__What you are asked to do__
Return every line of the data exactly as it stands.

__Data below__
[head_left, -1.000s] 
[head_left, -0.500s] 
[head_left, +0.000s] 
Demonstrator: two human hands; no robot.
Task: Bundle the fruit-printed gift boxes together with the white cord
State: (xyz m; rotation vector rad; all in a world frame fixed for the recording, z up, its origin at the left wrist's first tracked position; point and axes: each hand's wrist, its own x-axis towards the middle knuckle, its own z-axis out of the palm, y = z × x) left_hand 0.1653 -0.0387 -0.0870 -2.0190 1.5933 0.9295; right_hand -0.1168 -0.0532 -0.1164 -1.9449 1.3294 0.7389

__Task answer__
[head_left, -1.000s] 
[head_left, -0.500s] 
[head_left, +0.000s] 
Demonstrator: two human hands; no robot.
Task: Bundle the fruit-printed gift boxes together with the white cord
State: (xyz m; rotation vector rad; all in a world frame fixed for the recording, z up, its origin at the left wrist's first tracked position; point and axes: each hand's wrist, its own x-axis towards the middle knuckle, its own z-axis out of the palm, y = z × x) left_hand 0.1653 -0.0387 -0.0870 -2.0190 1.5933 0.9295; right_hand -0.1168 -0.0532 -0.1164 -1.9449 1.3294 0.7389

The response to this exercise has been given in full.